Output nothing but the lines from the beginning of the listing below through the line containing "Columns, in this", exactly as they stand, without pictures.

┄┄┄┄┄┄┄┄┄┄┄┄┄┄┄┄┄┄┄┄

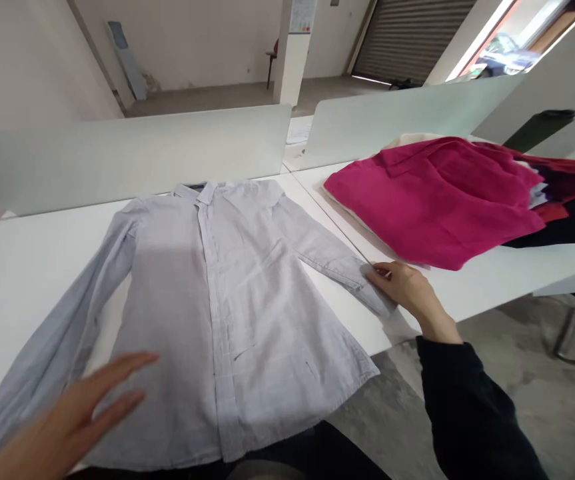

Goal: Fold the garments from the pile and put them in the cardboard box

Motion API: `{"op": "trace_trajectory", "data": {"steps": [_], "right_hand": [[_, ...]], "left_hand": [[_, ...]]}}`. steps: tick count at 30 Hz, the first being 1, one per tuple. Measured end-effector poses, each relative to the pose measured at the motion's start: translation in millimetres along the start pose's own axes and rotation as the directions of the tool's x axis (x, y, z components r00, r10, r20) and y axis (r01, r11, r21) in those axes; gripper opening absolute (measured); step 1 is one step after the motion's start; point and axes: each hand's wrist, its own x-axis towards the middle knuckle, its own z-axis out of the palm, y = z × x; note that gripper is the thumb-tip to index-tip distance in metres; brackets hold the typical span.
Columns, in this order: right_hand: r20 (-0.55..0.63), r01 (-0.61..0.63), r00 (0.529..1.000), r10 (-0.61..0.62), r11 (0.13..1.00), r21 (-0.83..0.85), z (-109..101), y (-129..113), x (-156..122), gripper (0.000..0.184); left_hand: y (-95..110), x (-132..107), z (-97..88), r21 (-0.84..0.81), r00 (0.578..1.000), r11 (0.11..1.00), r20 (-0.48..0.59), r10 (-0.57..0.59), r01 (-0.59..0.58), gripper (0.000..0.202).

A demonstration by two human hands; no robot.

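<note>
A light grey button-up shirt (267, 300) lies front up and spread out on a white table (42, 260), its collar toward the far side and its hem at the near edge. My right hand (407, 287) pinches the edge of the sleeve on the right, close to its cuff. Slightly blurred, my left hand (87, 407) hovers over the lower left of the shirt with its fingers apart and nothing in them. The other sleeve stretches down toward the lower left, partly hidden behind my left hand and forearm.
On the right of the table lies a stack of folded clothes with a magenta garment (432, 193) on top, beside dark and red garments (567, 180). Frosted dividers (167, 150) line the table's far edge. A metal chair leg (567, 333) shows at the lower right.
</note>
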Motion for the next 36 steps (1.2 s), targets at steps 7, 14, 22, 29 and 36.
{"op": "trace_trajectory", "data": {"steps": [7, 14, 22, 29, 36], "right_hand": [[0.175, -0.096, 0.981, 0.085, 0.994, 0.055, -10.2, -2.2, 2.5, 0.032], [0.064, -0.131, 0.991, 0.116, 0.93, 0.343, -29.3, 0.8, 16.9, 0.049], [-0.076, -0.302, 0.912, 0.404, 0.784, 0.543, -112.7, 20.0, 74.5, 0.038], [-0.303, -0.17, 0.938, 0.168, 0.985, 0.019, -165.8, 32.0, 132.0, 0.051], [-0.128, -0.235, 0.966, 0.226, 0.971, -0.055, -172.3, 30.7, 179.3, 0.072]], "left_hand": [[111.8, 217.0, 9.2, 0.493, 0.837, 0.704, 0.097, 0.539, -0.511, 0.05], [151.4, 350.8, 41.9, 0.619, 0.811, 0.654, -0.047, 0.583, -0.434, 0.044], [141.1, 361.6, 43.5, 0.697, 0.821, 0.607, -0.046, 0.569, -0.382, 0.047], [160.2, 354.8, 43.8, 0.75, 0.823, 0.571, -0.063, 0.564, -0.334, 0.042], [206.0, 337.4, 88.8, 0.666, 0.786, 0.549, 0.091, 0.612, -0.505, 0.052]]}}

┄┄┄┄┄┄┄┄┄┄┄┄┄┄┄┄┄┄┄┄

:: OUTPUT FOR THIS EXERCISE ::
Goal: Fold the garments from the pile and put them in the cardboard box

Motion API: `{"op": "trace_trajectory", "data": {"steps": [_], "right_hand": [[_, ...]], "left_hand": [[_, ...]]}}`. steps: tick count at 30 Hz, the first being 1, one per tuple. Measured end-effector poses, each relative to the pose measured at the motion's start: translation in millimetres along the start pose's own axes and rotation as the directions of the tool's x axis (x, y, z components r00, r10, r20) and y axis (r01, r11, r21) in those axes; gripper opening absolute (measured); step 1 is one step after the motion's start; point and axes: each hand's wrist, its own x-axis towards the middle knuckle, its own z-axis out of the palm, y = z × x; note that gripper is the thumb-tip to index-tip distance in metres; brackets hold the typical span.
Columns, in this order: right_hand: r20 (-0.55..0.63), r01 (-0.61..0.63), r00 (0.529..1.000), r10 (-0.61..0.62), r11 (0.13..1.00), r21 (-0.83..0.85), z (-109..101), y (-129..113), x (-156..122), gripper (0.000..0.184); left_hand: y (-95..110), x (-132..107), z (-97..88), r21 (-0.84..0.81), r00 (0.578..1.000), r11 (0.11..1.00), r20 (-0.48..0.59), r10 (-0.57..0.59), r01 (-0.59..0.58), gripper (0.000..0.202).

For this exercise, nothing further remains to be done.